→ **Your objective**
An exact transcription of all the data is required; the pictures are to be left out.

━━━━━━━━━━

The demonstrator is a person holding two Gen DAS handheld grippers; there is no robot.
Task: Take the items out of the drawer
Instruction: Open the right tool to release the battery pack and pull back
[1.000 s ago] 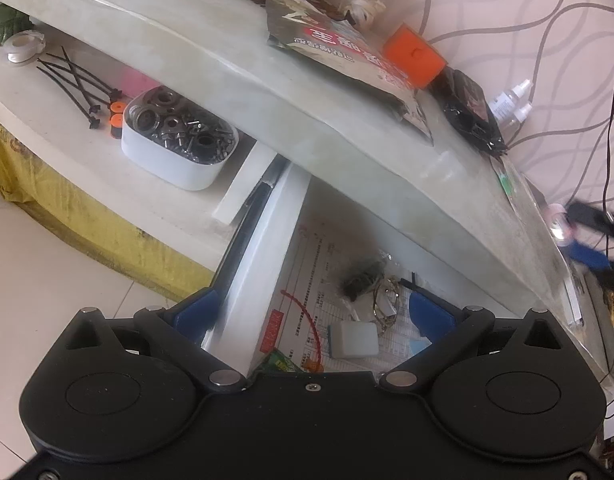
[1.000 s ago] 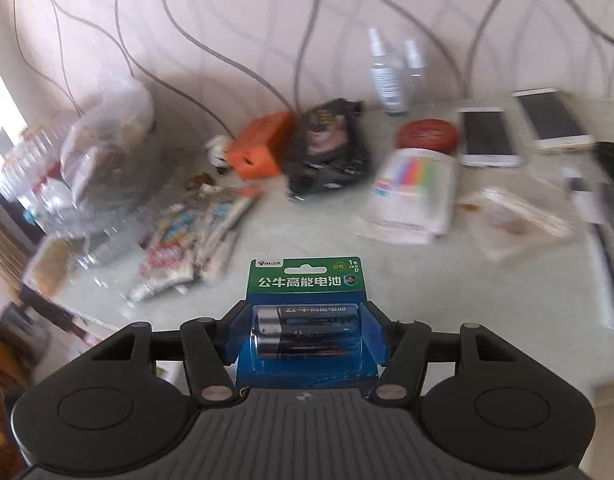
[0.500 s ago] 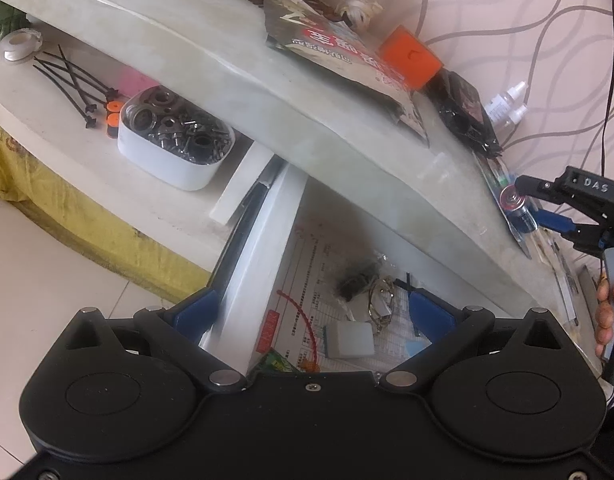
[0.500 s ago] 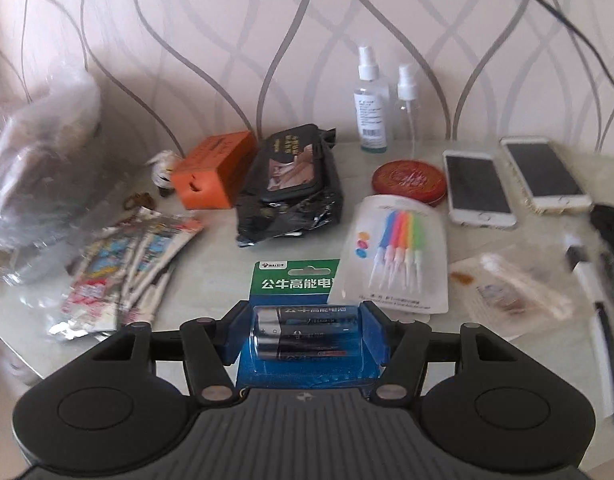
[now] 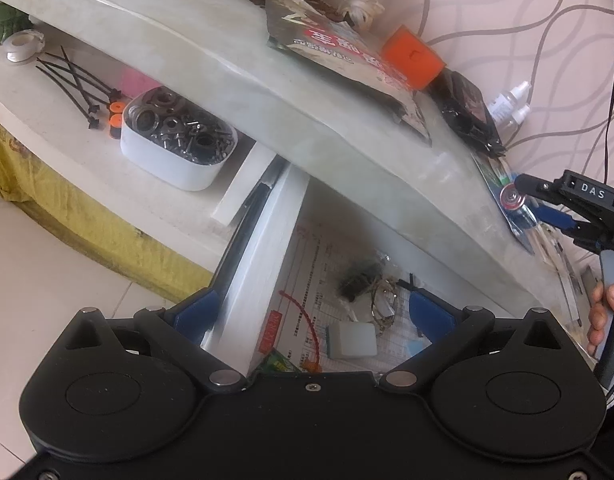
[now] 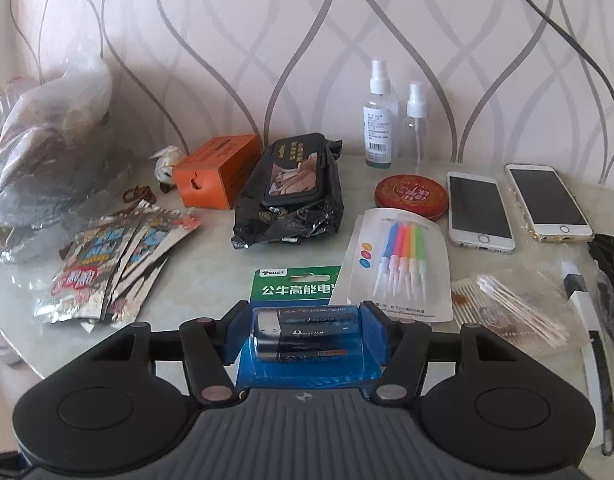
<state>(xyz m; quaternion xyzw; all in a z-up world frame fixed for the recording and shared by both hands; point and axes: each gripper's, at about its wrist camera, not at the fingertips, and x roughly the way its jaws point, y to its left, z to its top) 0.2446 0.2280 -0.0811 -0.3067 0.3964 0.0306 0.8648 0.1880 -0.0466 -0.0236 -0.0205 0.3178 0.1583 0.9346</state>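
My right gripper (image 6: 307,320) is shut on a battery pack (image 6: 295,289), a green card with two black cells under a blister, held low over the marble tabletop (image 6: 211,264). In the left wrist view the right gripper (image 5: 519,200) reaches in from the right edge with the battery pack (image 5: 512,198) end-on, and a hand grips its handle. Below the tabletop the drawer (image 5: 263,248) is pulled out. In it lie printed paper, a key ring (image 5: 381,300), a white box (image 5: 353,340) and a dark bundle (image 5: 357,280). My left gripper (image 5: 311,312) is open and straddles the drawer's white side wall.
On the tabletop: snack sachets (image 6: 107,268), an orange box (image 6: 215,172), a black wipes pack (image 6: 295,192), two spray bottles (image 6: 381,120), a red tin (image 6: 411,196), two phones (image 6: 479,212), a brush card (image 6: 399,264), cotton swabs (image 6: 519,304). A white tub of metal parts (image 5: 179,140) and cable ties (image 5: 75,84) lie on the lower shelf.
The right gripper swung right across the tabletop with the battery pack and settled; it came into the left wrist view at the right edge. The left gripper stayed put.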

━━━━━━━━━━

→ **Result**
The demonstrator is a person holding two Gen DAS handheld grippers; there is no robot.
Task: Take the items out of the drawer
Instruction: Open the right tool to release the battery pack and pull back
[1.000 s ago] 
[1.000 s ago] 
[0.500 s ago] 
[0.500 s ago] 
[now] 
[now] 
<state>(xyz m; quaternion xyzw; all in a z-up world frame fixed for the recording and shared by both hands; point and axes: each gripper's, at about its wrist camera, not at the fingertips, and x roughly the way its jaws point, y to its left, z to its top) 0.2446 0.2280 -0.0811 -0.3067 0.3964 0.0306 0.8648 0.1880 -0.0466 -0.0236 -0.0205 0.3178 0.1583 0.9346</state>
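My right gripper (image 6: 307,320) is shut on a battery pack (image 6: 295,289), a green card with two black cells under a blister, held low over the marble tabletop (image 6: 211,264). In the left wrist view the right gripper (image 5: 519,200) reaches in from the right edge with the battery pack (image 5: 512,198) end-on, and a hand grips its handle. Below the tabletop the drawer (image 5: 263,248) is pulled out. In it lie printed paper, a key ring (image 5: 381,300), a white box (image 5: 353,340) and a dark bundle (image 5: 357,280). My left gripper (image 5: 311,312) is open and straddles the drawer's white side wall.
On the tabletop: snack sachets (image 6: 107,268), an orange box (image 6: 215,172), a black wipes pack (image 6: 295,192), two spray bottles (image 6: 381,120), a red tin (image 6: 411,196), two phones (image 6: 479,212), a brush card (image 6: 399,264), cotton swabs (image 6: 519,304). A white tub of metal parts (image 5: 179,140) and cable ties (image 5: 75,84) lie on the lower shelf.
The right gripper swung right across the tabletop with the battery pack and settled; it came into the left wrist view at the right edge. The left gripper stayed put.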

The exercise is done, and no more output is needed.